→ Instructions for the task
In the material below, find every line with "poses" and pull it out.

→ Recorded data
=== Begin Enclosure ===
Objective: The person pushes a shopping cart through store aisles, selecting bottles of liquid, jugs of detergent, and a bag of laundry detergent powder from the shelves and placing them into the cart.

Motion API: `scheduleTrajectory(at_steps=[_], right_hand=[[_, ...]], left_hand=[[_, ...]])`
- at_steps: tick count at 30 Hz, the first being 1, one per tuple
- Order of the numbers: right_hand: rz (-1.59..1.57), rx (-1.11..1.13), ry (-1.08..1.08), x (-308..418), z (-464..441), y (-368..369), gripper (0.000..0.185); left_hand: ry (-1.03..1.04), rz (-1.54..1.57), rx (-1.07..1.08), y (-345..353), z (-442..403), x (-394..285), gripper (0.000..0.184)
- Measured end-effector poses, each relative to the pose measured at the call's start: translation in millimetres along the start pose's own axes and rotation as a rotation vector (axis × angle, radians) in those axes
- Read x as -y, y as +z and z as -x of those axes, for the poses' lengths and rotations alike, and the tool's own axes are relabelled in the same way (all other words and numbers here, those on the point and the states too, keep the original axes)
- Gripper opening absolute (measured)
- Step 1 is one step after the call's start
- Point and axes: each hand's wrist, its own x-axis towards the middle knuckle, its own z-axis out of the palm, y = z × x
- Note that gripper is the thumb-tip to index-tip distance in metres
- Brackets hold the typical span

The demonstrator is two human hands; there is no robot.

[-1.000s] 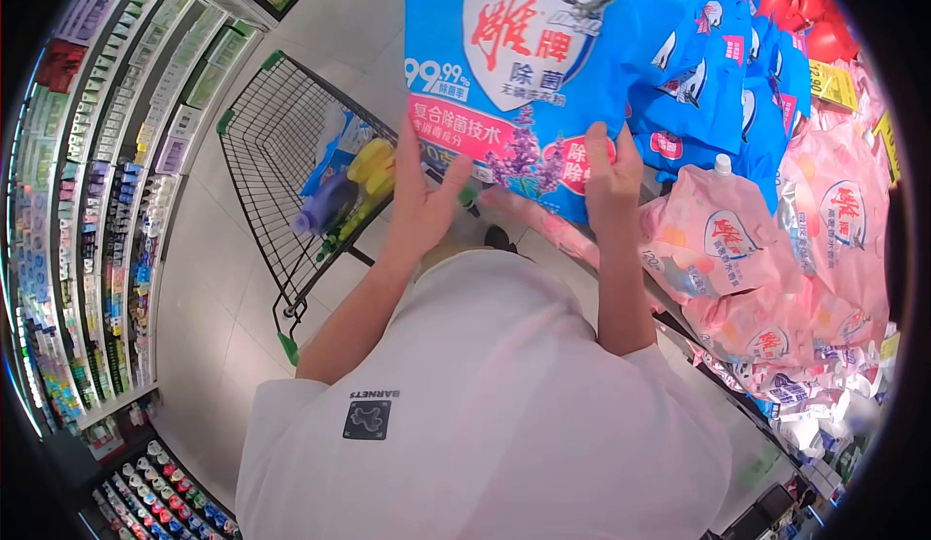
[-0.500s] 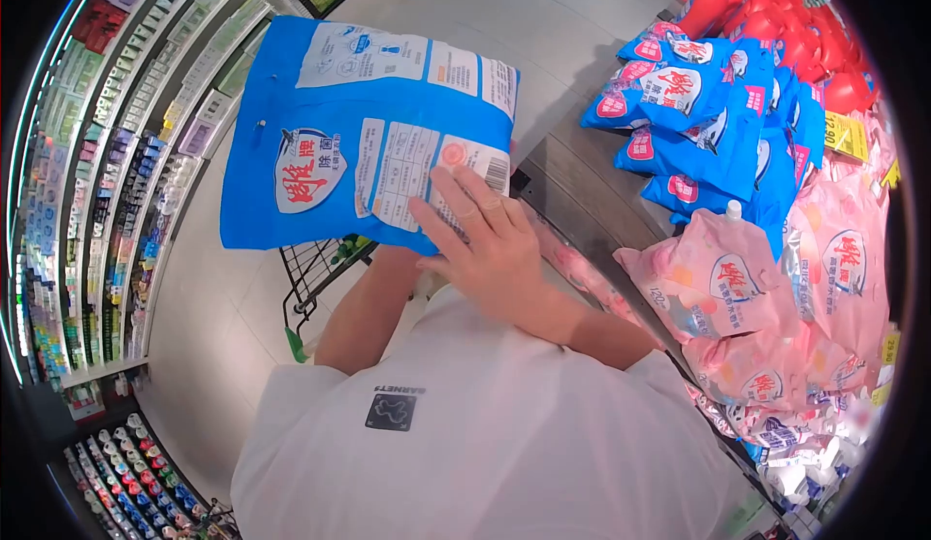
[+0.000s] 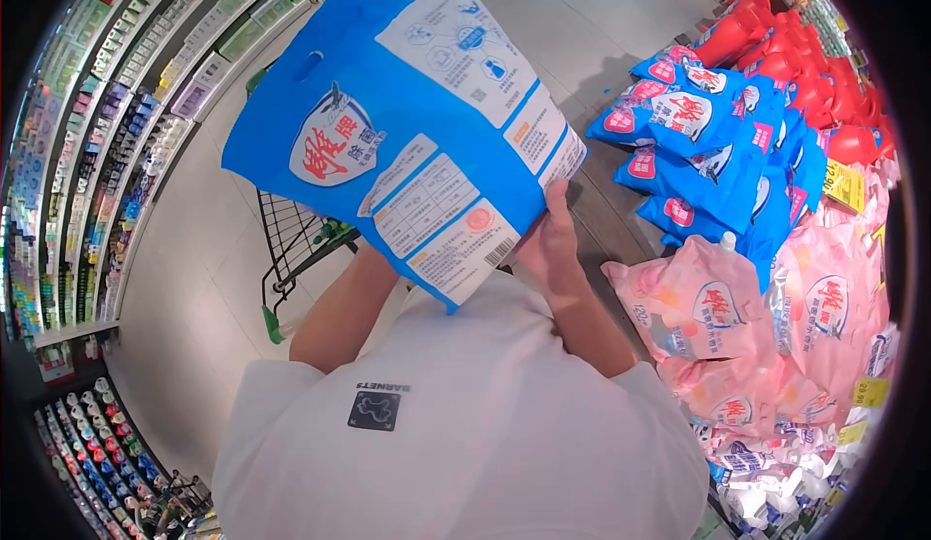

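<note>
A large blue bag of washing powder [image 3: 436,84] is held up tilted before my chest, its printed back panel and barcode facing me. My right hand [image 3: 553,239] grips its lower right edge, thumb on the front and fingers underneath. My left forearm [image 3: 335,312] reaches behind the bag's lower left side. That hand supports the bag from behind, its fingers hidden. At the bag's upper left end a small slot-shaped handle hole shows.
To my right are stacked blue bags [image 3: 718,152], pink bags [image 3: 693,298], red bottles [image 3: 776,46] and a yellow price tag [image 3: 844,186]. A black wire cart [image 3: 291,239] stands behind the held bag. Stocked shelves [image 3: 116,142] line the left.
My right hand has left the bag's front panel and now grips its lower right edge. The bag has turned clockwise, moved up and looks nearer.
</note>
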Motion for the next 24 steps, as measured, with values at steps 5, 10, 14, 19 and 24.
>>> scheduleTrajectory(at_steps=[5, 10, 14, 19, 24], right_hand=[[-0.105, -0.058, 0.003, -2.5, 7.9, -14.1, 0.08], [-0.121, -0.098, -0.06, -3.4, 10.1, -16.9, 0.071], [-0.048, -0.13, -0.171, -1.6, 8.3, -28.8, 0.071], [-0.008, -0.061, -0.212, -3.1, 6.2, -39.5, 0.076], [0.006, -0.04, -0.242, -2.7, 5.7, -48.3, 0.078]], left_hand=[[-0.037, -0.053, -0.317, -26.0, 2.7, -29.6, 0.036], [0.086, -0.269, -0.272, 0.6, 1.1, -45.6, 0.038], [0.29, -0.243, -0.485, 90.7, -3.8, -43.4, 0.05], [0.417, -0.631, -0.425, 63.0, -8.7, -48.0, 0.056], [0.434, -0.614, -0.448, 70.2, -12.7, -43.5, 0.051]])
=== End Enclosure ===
→ Written solution
- Measured end-effector poses, each relative to the pose measured at the call's start: translation in millimetres along the start pose's own axes and rotation as a rotation vector (axis × angle, radians) in those axes
- Read x as -y, y as +z and z as -x of those axes, for the poses' lengths and rotations alike, and the tool's own axes are relabelled in the same way (all other words and numbers here, those on the point and the states too, keep the original axes)

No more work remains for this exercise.